Boulder, Colo., Police Chief Mark Beckner's viewpoint is one of several in a Lesley Stahl 60 Minutes report that examines the drinking law debate.
         If the drinking age were lowered from 21 to 18, says Beckner, "The overall advantage is we're not trying to enforce a law thats unenforceable."
"The abuse of alcohol and the over-consumption of alcohol and DUI driving...are the areas weve got to focus our efforts. Not on chasing kids around trying to give them a ticket for having a cup of beer in their hand," Beckner tells Stahl.
John McCardell, former president of Middlebury College in Vermont, agrees and points to what he considers an even worse effect of the older drinking age. "This law has been an abysmal failure. It hasnt reduced or eliminated drinking. It has simply driven it underground, behind closed doors, into the most risky and least manageable of settings," says McCardell, who launched a national campaign to lower the drinking age.

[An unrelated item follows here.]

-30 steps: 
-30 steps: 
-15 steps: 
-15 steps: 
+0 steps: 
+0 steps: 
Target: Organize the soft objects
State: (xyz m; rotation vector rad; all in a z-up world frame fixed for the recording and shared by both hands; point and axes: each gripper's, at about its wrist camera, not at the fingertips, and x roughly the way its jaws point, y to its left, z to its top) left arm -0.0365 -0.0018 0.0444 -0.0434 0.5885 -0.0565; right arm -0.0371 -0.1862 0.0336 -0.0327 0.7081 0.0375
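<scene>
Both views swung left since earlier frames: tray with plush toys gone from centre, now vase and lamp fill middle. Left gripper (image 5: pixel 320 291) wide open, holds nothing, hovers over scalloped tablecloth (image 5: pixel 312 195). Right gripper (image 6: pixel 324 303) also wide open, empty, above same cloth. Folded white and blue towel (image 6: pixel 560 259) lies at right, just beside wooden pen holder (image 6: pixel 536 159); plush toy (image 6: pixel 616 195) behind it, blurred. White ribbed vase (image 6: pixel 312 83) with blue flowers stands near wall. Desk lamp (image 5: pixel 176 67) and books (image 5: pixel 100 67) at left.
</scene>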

A tragedy in Boulder underscores McCardell's point. At a fraternity near the campus of The University of Colorado at Boulder, 18-year-old Gordie Bailey died of alcohol poisoning during a fraternity initiation. His mother and stepfather feel the reason no one at the fraternity called authorities when their son passed out was fear of being caught breaking a law. "They had minors buying the alcohol, serving the alcohol to minors," says stepfather Michael Lanahan. "They had to make a decision about what they were going to do and unfortunately they made the wrong decision."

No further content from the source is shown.